* [How to complete this task]: Would you please retype, exactly, the lines of the listing below between the line with "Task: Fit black" and the line with "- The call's", inclusive?

* [Data to process]:
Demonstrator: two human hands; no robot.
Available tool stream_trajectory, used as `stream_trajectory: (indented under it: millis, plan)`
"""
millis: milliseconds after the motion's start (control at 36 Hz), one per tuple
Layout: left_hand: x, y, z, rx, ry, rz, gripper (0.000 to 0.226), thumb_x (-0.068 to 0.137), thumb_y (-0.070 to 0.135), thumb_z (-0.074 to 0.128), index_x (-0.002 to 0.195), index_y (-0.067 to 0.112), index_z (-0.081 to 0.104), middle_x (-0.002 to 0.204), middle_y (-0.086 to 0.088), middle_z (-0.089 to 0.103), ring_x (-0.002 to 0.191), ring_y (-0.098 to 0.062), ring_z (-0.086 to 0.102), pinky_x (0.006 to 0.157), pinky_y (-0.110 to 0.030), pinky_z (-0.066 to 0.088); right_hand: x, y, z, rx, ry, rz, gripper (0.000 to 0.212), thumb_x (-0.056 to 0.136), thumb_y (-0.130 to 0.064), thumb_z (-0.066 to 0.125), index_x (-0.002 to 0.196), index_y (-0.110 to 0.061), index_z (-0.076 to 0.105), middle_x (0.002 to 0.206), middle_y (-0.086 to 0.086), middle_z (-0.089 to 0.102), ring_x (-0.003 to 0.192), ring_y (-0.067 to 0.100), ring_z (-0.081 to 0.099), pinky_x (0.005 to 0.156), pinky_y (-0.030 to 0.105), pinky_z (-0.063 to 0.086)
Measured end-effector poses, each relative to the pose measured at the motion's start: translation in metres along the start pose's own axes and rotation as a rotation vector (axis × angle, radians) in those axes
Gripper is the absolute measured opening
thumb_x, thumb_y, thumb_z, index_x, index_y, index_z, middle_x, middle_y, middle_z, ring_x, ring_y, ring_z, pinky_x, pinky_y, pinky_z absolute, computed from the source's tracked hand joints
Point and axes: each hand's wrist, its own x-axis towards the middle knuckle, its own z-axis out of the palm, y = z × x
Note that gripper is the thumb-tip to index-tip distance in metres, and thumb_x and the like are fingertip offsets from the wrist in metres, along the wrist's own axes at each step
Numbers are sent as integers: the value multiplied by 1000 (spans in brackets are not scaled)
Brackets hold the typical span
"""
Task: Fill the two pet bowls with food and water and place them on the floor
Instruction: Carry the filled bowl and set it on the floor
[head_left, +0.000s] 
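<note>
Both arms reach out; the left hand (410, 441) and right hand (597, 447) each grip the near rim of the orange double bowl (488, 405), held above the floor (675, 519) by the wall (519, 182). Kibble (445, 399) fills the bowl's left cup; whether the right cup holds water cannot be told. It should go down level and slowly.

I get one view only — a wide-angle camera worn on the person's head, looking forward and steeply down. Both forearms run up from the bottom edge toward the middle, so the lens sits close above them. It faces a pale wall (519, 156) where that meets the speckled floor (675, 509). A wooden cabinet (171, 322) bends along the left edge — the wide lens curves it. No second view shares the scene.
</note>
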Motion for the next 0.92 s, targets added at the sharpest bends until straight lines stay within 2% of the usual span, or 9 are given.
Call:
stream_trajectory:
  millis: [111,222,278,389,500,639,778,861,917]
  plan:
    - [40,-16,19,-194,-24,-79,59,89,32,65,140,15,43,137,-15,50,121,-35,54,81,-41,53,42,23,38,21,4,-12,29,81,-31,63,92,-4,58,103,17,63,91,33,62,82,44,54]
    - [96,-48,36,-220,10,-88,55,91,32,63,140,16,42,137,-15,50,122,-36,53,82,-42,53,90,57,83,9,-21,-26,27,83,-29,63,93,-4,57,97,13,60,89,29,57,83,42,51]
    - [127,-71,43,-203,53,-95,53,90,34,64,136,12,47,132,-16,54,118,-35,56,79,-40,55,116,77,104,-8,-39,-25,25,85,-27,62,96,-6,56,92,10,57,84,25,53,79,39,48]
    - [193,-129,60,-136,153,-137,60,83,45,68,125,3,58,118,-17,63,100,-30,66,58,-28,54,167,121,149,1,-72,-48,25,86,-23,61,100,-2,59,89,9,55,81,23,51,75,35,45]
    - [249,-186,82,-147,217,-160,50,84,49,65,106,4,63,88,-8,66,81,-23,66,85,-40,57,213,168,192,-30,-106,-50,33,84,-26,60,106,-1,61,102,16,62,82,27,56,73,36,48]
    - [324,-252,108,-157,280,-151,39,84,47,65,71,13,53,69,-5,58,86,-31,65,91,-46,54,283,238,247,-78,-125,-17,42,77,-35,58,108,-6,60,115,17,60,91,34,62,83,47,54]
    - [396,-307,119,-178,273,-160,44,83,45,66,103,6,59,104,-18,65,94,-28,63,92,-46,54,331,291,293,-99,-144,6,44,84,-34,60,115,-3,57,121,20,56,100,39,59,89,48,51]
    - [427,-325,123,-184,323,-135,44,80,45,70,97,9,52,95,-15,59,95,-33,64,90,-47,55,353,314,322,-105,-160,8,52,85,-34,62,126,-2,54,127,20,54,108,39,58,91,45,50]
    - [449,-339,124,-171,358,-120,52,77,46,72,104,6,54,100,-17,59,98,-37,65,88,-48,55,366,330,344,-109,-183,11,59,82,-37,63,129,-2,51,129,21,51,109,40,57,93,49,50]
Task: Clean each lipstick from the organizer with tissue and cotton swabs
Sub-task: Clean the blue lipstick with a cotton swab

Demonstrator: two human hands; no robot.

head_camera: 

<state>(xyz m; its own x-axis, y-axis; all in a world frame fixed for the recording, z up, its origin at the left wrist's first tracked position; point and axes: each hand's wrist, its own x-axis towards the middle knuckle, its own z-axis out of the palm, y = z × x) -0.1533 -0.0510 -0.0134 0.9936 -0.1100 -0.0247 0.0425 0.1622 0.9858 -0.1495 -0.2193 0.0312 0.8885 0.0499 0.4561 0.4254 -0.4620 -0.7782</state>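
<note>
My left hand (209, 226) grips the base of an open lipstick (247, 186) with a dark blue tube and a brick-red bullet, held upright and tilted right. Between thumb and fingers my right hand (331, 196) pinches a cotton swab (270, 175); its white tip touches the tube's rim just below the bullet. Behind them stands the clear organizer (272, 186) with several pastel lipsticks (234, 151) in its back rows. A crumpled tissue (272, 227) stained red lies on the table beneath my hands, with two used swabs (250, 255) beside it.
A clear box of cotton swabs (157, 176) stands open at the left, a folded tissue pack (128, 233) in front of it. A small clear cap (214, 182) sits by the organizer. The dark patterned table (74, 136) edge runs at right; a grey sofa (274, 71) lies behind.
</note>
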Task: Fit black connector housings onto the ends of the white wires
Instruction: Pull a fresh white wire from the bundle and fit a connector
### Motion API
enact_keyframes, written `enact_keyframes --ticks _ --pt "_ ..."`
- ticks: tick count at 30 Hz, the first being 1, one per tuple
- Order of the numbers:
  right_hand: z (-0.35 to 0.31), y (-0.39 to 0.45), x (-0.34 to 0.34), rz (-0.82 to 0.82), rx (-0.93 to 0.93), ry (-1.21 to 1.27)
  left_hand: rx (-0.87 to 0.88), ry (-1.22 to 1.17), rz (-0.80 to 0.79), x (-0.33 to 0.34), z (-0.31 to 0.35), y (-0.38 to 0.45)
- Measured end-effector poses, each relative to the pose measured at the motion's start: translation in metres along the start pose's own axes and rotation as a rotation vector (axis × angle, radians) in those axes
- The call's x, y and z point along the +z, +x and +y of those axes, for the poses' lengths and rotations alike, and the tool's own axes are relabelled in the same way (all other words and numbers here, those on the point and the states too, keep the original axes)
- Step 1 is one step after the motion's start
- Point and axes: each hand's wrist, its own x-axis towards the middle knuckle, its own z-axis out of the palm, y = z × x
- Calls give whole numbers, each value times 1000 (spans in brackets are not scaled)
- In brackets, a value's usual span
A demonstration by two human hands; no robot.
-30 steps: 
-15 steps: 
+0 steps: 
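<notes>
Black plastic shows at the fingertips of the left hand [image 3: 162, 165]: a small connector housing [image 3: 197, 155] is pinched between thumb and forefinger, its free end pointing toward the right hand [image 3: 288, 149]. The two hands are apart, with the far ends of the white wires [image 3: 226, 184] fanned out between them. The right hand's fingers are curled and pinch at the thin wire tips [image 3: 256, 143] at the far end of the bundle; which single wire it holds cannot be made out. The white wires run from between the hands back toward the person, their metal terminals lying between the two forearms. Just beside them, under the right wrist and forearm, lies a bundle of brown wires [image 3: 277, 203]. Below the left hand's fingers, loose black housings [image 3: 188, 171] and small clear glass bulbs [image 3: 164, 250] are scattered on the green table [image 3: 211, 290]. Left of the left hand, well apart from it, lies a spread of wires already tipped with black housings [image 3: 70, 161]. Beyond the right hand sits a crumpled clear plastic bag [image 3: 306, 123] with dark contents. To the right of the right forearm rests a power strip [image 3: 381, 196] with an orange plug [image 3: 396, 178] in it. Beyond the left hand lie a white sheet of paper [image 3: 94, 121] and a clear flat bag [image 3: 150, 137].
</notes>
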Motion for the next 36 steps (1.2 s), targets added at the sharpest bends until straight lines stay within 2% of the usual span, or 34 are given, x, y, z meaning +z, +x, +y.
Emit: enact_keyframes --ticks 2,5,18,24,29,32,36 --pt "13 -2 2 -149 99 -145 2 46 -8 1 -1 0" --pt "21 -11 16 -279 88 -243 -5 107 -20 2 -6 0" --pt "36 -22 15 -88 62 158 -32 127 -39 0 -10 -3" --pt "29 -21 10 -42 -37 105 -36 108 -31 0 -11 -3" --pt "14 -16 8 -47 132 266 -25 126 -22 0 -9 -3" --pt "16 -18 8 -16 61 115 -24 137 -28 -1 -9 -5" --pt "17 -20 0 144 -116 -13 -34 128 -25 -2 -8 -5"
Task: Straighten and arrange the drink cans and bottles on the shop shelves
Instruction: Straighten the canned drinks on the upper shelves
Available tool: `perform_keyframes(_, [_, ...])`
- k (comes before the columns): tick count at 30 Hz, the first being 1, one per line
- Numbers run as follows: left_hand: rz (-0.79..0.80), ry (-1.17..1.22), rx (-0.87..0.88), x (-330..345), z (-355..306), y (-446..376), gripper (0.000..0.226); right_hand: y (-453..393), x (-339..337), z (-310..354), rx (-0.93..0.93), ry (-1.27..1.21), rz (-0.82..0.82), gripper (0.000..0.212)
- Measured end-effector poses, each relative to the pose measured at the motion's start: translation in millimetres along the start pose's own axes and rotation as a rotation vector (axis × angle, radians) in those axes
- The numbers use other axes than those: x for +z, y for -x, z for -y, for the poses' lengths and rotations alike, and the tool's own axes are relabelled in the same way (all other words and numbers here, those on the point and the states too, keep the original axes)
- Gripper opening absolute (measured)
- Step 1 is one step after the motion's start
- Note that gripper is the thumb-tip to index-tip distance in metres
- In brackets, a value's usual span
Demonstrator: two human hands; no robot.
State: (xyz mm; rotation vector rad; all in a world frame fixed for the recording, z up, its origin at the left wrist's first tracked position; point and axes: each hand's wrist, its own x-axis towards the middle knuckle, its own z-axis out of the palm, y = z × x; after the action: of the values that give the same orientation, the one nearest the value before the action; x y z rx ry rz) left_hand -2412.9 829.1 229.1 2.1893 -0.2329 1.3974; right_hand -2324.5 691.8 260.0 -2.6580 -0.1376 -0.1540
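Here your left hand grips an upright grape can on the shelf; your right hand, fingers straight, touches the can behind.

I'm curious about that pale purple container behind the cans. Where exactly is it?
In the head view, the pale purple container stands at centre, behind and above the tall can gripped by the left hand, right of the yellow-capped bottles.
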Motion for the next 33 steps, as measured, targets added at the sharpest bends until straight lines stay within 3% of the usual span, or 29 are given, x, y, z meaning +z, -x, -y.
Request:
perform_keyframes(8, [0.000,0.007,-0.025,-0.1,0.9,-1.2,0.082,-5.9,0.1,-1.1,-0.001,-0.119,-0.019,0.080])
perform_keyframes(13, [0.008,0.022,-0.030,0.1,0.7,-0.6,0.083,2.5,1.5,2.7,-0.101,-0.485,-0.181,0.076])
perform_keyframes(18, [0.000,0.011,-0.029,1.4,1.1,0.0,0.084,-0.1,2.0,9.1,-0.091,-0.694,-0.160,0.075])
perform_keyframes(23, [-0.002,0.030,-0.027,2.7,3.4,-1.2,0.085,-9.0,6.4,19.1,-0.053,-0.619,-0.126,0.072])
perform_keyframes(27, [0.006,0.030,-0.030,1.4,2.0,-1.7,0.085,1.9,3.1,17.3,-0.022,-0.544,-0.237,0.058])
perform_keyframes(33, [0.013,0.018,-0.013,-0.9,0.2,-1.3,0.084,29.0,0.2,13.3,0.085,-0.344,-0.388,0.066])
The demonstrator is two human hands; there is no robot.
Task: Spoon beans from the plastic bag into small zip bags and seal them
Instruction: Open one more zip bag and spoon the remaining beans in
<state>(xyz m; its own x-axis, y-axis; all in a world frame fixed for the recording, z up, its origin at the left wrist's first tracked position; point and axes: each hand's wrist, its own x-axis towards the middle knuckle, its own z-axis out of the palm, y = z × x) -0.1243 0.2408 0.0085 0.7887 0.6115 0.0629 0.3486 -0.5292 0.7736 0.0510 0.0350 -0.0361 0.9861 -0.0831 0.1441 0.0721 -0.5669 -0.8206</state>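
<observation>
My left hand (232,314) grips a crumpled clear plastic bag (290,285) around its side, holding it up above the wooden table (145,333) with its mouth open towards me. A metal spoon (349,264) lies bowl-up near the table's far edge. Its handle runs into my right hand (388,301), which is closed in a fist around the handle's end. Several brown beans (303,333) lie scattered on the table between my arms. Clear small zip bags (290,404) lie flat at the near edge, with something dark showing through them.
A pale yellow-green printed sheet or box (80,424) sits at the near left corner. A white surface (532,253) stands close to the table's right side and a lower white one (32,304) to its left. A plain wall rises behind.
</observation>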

* [Worked solution]:
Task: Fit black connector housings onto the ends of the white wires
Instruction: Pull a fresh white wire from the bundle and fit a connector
### Motion API
enact_keyframes, written `enact_keyframes --ticks _ --pt "_ ..."`
- ticks: tick count at 30 Hz, the first being 1, one per tuple
- Order of the numbers:
  right_hand: z (-0.35 to 0.31), y (-0.39 to 0.45), x (-0.34 to 0.34), rz (-0.82 to 0.82), rx (-0.93 to 0.93), ry (-1.21 to 1.27)
  left_hand: rx (-0.87 to 0.88), ry (-1.22 to 1.17), rz (-0.80 to 0.79), x (-0.33 to 0.34), z (-0.31 to 0.35), y (-0.38 to 0.45)
- Measured end-effector poses, each relative to the pose measured at the motion's start: translation in metres along the start pose's own axes and rotation as a rotation vector (axis × angle, radians) in those axes
- The call's x, y and z point along the +z, +x and +y of those axes, for the poses' lengths and rotations alike, and the tool's own axes are relabelled in the same way (all other words and numbers here, those on the point and the states too, keep the original axes)

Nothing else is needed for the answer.